Scrunch recommends tracking brand presence, citations, referral traffic, AI agent traffic, and share of voice versus competitors as key performance indicators.

For example, a Scrunch user establishing initial benchmarks and baselines should measure:
Brand presence
Brand mentions and citations in AI responses across platforms, as well as by persona, country, topic, individual platform, funnel stage, or custom tag.
Citations
How often their brand is cited in AI responses to business-relevant prompts, as well as which sources are most frequently cited for the prompts they care about.
Referral traffic
Website traffic from AI responses to target prompts.
AI traffic
How often LLMs send agents to access content on their website for training, indexing, and retrieval purposes.
Share of voice vs. competitors
Brand presence and citations versus competitors for key prompts.
There aren’t universal benchmarks for AI search, but in order to set realistic targets, Scrunch recommends:
Starting with current baseline
Measure existing performance across business-relevant prompts and aim for gradual improvement.
Comparing to competitors
Identify top competitors that consistently appear in AI responses to target prompts and try to gain share of voice.

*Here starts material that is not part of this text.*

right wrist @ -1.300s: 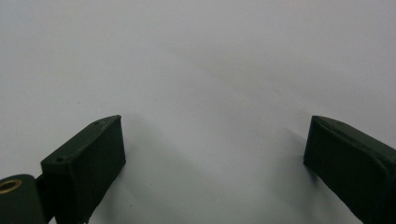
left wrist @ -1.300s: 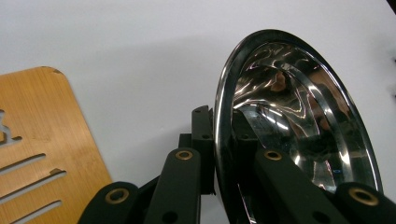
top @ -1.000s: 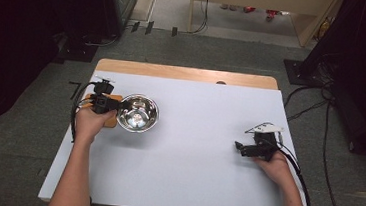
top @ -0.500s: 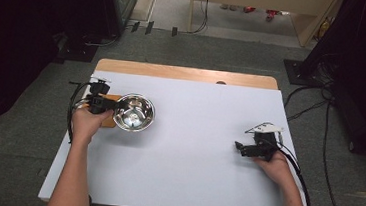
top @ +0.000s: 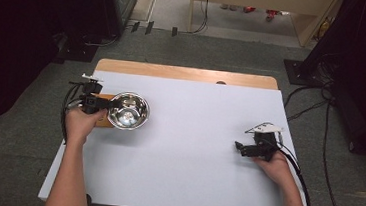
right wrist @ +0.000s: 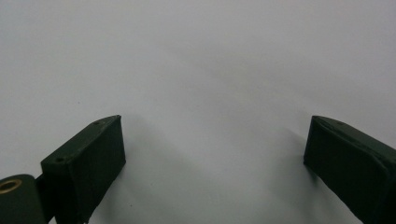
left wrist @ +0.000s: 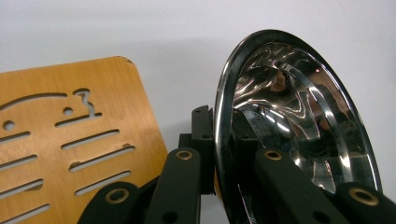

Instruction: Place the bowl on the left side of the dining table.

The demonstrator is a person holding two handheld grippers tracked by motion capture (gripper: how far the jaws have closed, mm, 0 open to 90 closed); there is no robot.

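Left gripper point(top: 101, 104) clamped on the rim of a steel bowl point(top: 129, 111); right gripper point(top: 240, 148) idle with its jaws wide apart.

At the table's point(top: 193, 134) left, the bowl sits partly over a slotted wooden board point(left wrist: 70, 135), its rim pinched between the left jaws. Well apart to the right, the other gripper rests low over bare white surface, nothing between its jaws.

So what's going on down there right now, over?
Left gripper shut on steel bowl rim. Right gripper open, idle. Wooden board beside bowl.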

Focusing on high-priority topics
Select a small number of key areas to improve performance in and track improvement over multiple weeks.
Scrunch recommends monitoring AI search trend data like brand mentions and citations consistently over 2-3 week periods to identify real trends versus one-off changes.
Scrunch recommends estimating prompt tracking needs using the following formula: X [# of core topics] x Y [5-8 questions related to each topic] = Z [# of AI search prompts to track]. The primary goal is to get a representative sampling of data across all customer journey stages via a mix of branded and non-branded prompts.